After this evidence is presented, there may be video evidence or photographic evidence.
Finally the Commonwealth will seek to introduce a certificate of analysis, if one exists. This means breath or blood evidence, this may require other witnesses and potentially even expert witnesses to lay a proper foundation for its introduction.
If you’re stopped and the officer asks for permission to search your vehicle you do not need to consent. In fact, it is your right not to consent pursuant to the Fourth Amendment of the United States Constitution as recognized in the Virginia State Constitution. The Fourth Amendment grants the right to be free of unreasonable searches and seizures.
However, an officer is completely within his or her rights to ask for your consent to search. There is no reason why you would give an officer consent to search and nothing they can find that can be helpful to you, it can only be used against you.

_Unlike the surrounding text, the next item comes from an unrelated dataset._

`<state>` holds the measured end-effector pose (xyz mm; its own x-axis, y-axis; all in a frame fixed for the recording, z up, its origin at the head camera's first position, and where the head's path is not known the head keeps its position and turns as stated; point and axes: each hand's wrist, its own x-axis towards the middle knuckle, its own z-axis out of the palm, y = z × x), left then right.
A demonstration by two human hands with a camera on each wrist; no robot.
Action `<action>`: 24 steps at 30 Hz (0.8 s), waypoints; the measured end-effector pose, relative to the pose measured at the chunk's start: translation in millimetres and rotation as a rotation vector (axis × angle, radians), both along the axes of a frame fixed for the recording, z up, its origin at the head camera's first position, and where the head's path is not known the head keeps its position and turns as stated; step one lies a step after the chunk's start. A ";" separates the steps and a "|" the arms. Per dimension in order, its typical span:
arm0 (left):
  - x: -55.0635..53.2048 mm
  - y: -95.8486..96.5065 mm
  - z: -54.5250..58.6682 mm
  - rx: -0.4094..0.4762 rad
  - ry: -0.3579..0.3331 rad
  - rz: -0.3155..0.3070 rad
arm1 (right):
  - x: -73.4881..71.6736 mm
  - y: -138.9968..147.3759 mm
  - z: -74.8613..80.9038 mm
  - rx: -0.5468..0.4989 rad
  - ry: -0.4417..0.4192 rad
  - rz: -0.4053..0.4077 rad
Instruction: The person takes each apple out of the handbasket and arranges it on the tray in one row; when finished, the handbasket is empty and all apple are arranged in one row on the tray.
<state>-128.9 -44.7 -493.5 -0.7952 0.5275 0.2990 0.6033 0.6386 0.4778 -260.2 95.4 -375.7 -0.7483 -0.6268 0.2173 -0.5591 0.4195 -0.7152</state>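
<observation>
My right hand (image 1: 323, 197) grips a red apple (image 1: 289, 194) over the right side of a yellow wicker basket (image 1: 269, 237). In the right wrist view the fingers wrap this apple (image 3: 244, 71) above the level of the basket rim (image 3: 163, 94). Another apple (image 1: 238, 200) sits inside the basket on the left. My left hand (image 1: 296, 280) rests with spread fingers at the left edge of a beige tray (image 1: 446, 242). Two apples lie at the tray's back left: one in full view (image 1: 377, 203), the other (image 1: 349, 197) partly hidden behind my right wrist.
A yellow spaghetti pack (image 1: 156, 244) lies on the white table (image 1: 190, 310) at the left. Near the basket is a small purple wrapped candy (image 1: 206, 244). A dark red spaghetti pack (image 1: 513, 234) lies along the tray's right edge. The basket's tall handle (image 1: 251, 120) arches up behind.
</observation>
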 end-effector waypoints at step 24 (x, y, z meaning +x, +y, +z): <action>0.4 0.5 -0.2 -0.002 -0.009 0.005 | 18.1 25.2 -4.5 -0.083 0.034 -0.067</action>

Therefore, it is in your best interest to politely decline a request to search. If the officer believes there is probable cause to search your vehicle and exercises the probable cause exception, you may have the ability to challenge that later on. If you consent in the beginning you will lose your ability to challenge the reasonableness of your search.
After you are arrested for an offense, your ability to resist a search changes. In Virginia, this doctrine is known as a “search incident to arrest.” There is a significant amount of Virginia and federal case law regarding what may be searched within the scope of an arrest.
Typically, in Virginia this means that if you’re arrested for DUI, your vehicle is subject to search. Most often the officers will do an initial inventory search of your vehicle to make sure there’s no contraband. Your vehicle is then typically towed and impounded if there’s not a licensed driver to come and pick it up.